▶ [PROBLEM DETAILS]
Your output should match the listing below word for word, without any images.
# # # # #
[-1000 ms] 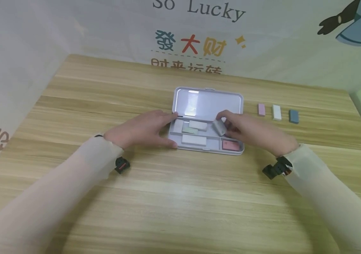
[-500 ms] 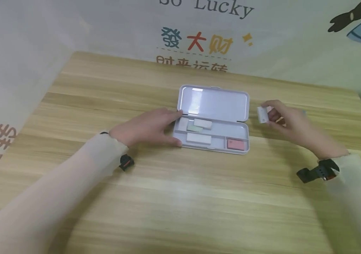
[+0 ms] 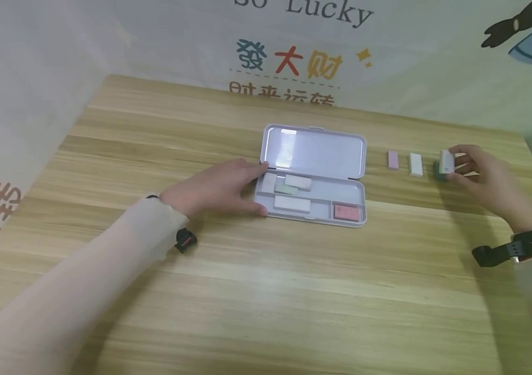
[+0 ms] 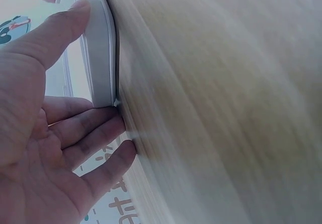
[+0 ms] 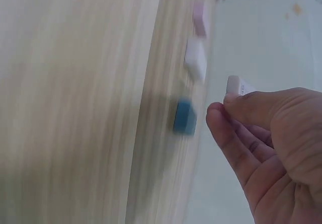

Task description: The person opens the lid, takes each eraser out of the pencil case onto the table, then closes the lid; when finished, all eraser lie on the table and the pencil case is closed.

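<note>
My right hand [image 3: 483,174] pinches a white eraser [image 3: 446,162] between thumb and fingertips. In the right wrist view that eraser [image 5: 234,85] is raised above the table, and a blue eraser [image 5: 184,117] lies on the wood below it. The head view shows the blue eraser [image 3: 437,172] partly covered by the held one. At the left end of an open pencil case [image 3: 313,221], my left hand [image 3: 221,188] holds the tray, thumb at the front corner and forefinger by the hinge. In the left wrist view the thumb lies on the case wall [image 4: 100,58].
Inside the case are several white erasers, one of them long [image 3: 292,203], plus a green eraser [image 3: 287,189] and a pink eraser [image 3: 346,212] in the small front-right compartment. Right of the case, a lilac eraser [image 3: 392,160] and another white eraser [image 3: 416,164] stand in a row.
My right hand has lifted the white eraser out of the case and carried it right, past the lilac and white erasers, over the blue one. My left hand stays on the case.
</note>
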`<state>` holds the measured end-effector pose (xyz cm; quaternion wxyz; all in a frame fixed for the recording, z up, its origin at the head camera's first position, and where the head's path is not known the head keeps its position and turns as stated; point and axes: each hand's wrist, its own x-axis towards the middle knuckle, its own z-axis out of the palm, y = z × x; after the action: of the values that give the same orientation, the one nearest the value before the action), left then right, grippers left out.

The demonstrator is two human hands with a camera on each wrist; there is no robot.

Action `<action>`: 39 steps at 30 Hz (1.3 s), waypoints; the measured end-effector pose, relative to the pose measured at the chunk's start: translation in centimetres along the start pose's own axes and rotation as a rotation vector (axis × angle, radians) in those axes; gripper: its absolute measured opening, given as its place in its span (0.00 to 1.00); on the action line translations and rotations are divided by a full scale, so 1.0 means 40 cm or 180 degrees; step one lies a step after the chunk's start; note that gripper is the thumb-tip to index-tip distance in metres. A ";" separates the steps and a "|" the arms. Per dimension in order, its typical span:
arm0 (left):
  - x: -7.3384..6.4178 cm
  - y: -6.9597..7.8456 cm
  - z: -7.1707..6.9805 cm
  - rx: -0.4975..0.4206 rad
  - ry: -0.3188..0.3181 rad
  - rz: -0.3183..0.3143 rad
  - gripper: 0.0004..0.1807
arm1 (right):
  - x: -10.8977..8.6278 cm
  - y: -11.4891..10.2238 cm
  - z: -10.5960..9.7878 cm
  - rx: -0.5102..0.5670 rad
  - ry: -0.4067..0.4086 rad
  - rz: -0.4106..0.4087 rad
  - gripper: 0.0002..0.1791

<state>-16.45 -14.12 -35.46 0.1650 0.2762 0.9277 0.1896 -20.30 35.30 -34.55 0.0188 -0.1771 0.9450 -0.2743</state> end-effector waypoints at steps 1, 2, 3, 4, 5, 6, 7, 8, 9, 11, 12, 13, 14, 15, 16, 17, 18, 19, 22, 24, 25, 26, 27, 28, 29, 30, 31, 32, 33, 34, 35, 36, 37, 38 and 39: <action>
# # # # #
▶ [ANSWER TO THIS TASK]
[-1000 ms] 
[-500 ms] 
[+0 ms] 
[+0 ms] 
[+0 ms] 

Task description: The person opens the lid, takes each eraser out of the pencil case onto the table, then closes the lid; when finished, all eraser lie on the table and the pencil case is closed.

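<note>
My right hand [image 3: 483,174] pinches a white eraser [image 3: 446,162] between thumb and fingertips. In the right wrist view that eraser [image 5: 234,85] is raised above the table, and a blue eraser [image 5: 184,117] lies on the wood below it. The head view shows the blue eraser [image 3: 437,172] partly covered by the held one. At the left end of an open pencil case [image 3: 313,221], my left hand [image 3: 221,188] holds the tray, thumb at the front corner and forefinger by the hinge. In the left wrist view the thumb lies on the case wall [image 4: 100,58].
Inside the case are several white erasers, one of them long [image 3: 292,203], plus a green eraser [image 3: 287,189] and a pink eraser [image 3: 346,212] in the small front-right compartment. Right of the case, a lilac eraser [image 3: 392,160] and another white eraser [image 3: 416,164] stand in a row.
My right hand has lifted the white eraser out of the case and carried it right, past the lilac and white erasers, over the blue one. My left hand stays on the case.
</note>
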`<state>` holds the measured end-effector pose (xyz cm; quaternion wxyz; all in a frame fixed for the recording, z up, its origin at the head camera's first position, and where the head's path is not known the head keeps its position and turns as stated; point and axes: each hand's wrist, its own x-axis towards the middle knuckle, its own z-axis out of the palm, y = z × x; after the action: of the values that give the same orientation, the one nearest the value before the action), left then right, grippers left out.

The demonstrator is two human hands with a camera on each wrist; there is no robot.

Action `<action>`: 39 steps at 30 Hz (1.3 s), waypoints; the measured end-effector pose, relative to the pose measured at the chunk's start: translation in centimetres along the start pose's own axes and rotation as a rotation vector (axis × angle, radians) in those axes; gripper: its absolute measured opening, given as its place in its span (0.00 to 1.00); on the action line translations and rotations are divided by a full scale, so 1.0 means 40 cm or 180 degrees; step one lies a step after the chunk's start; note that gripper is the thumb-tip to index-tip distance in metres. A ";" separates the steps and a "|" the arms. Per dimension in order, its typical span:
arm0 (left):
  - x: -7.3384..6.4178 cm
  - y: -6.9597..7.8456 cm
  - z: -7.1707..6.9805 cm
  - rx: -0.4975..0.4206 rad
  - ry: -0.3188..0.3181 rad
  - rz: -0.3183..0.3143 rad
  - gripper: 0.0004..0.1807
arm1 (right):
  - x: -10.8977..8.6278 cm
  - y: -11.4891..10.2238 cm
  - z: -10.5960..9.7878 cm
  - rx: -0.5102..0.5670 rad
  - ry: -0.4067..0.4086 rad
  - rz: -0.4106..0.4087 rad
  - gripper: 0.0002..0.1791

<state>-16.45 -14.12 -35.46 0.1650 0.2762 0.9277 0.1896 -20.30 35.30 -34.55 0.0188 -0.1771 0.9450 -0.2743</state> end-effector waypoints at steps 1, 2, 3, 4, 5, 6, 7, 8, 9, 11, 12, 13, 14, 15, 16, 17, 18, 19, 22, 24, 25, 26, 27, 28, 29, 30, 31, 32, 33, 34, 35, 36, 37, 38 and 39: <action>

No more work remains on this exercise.